Réalisé par Yoshiyuki Momose et sorti en 2023, L’Imaginaire est le second long métrage du studio Ponoc, fondé par d’anciens collaborateurs du Studio Ghibli (le troisième si on compte le film d'anthologie Héros modestes de 2018). Adapté du roman illustré Amanda et les amis imaginaires d’A. F. Harrold et Emily Gravett, le film transporte le spectateur sur la côte britannique, où Amanda, une fillette rêveuse, partage son quotidien avec Rudger, son ami imaginaire. Lorsqu’un inquiétant chasseur d’Imaginaires, M. Bunting, s’en prend à eux, Rudger se retrouve séparé d’Amanda et plongé dans un monde où les êtres inventés tentent de survivre à l’oubli.

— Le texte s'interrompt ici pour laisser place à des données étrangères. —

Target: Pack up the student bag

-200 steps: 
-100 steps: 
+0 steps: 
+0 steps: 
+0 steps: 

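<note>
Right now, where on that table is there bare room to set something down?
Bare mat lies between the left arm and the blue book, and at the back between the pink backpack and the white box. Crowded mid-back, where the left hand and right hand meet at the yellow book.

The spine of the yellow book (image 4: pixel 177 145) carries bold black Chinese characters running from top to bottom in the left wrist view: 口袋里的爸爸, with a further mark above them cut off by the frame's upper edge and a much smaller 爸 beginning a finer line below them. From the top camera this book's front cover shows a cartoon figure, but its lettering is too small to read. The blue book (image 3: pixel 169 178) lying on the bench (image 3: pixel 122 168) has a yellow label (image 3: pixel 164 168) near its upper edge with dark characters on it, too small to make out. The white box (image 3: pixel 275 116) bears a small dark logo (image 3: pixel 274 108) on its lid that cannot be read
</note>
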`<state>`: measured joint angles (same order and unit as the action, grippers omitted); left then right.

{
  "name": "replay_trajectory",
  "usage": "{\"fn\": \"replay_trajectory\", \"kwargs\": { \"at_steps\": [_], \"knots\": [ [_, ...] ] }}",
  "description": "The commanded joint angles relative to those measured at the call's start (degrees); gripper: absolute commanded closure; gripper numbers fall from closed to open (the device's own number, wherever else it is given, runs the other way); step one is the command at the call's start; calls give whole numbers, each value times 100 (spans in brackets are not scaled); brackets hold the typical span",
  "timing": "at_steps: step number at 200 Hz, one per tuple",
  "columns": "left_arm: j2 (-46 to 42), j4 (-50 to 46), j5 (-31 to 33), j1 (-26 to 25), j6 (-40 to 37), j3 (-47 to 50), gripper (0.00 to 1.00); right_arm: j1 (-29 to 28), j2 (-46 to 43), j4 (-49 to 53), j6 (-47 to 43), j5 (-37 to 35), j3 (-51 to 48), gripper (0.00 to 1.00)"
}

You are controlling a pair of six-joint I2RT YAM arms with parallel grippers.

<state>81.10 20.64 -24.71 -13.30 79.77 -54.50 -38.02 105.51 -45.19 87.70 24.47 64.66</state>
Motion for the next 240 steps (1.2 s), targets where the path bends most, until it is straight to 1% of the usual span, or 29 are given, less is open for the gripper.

Le film se distingue par une maîtrise narrative et esthétique impressionnante. Sa beauté visuelle saisit dès les premières images : couleurs somptueuses, animation d’une fluidité exemplaire, compositions poétiques qui rappellent les plus grands Ghibli tout en affirmant une identité propre, plus directe et universelle. Le scénario, finement écrit, mêle aventure, émotion et métaphore sur la mémoire, l’enfance et la persistance des liens imaginaires. L’univers déployé, mouvant et organique, agit comme un personnage à part entière, vibrant de vie et de sens. Les personnages sont touchants, sincères et portés par une sensibilité rare, Rudger émeut par sa loyauté, Amanda par sa fragilité. Le film parvient à s’adresser à tous les âges, offrant plusieurs niveaux de lecture sans jamais perdre son cœur : la puissance de l’imaginaire comme refuge et prolongement de l’amour.

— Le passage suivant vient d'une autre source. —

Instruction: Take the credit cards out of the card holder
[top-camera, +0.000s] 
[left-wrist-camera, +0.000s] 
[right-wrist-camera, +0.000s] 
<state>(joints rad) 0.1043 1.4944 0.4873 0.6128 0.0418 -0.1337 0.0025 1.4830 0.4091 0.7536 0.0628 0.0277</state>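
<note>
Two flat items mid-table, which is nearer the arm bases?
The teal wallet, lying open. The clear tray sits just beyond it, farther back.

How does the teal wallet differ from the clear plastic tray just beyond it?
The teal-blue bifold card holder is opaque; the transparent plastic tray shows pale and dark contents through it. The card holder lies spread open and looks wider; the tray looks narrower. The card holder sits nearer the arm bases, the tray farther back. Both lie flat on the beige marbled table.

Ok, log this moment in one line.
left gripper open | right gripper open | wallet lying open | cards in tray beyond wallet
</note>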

La densité du récit, si stimulante, peut parfois se retourner contre lui. Certains passages deviennent plus abstraits à mesure que l’intrigue s’élargit, et les lois internes de ce monde fantastique manquent parfois de clarté. Quelques transitions narratives s’avèrent un peu complexes pour les plus jeunes spectateurs, qui risquent de perdre le fil des enjeux ou de certaines symboliques. Ces petites zones de flou n’entachent pas la qualité générale, mais elles limitent légèrement la lisibilité d’un univers aussi riche.

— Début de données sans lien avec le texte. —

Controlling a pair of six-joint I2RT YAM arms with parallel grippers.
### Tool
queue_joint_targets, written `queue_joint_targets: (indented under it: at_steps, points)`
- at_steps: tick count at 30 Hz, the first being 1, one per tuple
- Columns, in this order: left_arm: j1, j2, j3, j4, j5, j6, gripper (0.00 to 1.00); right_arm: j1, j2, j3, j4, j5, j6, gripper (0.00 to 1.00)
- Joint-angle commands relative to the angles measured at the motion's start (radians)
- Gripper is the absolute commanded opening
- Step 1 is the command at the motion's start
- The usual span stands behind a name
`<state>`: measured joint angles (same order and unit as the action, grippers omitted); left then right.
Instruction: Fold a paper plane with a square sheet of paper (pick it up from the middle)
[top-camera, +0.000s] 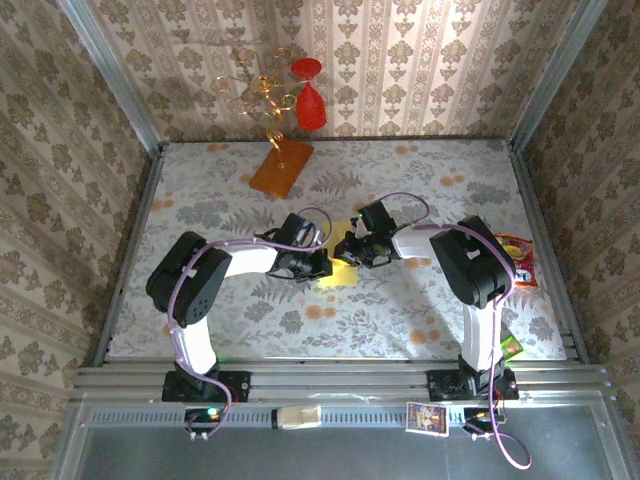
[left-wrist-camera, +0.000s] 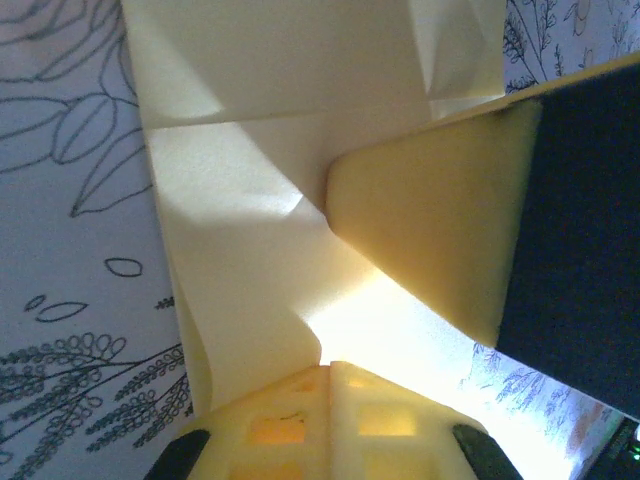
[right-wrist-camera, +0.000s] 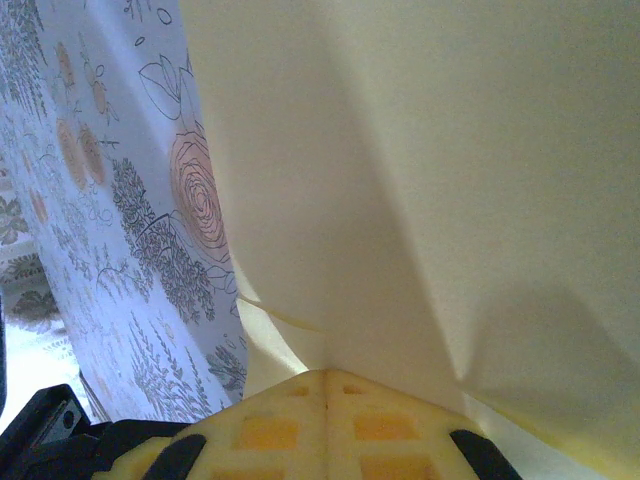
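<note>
place: robot test booth | evidence: wallpapered panels (top-camera: 420, 70), aluminium frame (top-camera: 340, 378), floral tablecloth (top-camera: 380, 320)

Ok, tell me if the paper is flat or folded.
Folded: the paper shows creases and overlapping flaps in the left wrist view.

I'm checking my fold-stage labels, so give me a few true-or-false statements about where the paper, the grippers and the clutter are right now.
1. The left gripper and right gripper are both shut on the square sheet of paper. True.
2. The paper lies flat and uncreased. False: it shows folded flaps and creases.
3. The orange-brown slab sits toward the far side of the table, apart from the paper. True.
4. A red snack packet lies at the left edge. False: the packet lies at the right edge.
</note>
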<state>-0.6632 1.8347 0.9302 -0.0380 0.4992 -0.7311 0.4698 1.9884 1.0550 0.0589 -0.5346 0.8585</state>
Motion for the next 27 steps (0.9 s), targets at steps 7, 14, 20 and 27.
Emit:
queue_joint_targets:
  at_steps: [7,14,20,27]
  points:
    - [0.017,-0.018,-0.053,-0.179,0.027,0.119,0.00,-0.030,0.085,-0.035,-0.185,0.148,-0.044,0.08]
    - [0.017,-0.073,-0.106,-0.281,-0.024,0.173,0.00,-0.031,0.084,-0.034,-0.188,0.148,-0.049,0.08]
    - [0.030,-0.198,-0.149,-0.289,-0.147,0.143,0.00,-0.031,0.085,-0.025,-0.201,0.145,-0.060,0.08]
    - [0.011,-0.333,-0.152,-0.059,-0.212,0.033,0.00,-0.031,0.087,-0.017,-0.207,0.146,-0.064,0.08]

L’Imaginaire est un film splendide, empreint d’émotion, de grâce et d’intelligence. Yoshiyuki Momose signe une œuvre qui, sans renier l’héritage Ghibli, affirme la légitimité artistique du studio Ponoc. Derrière son apparente douceur, le film propose une réflexion profonde sur la perte, la résilience et la puissance créatrice de l’esprit humain. Rares sont les films capables de concilier autant de beauté visuelle et de profondeur symbolique. Un enchantement total, presque parfait.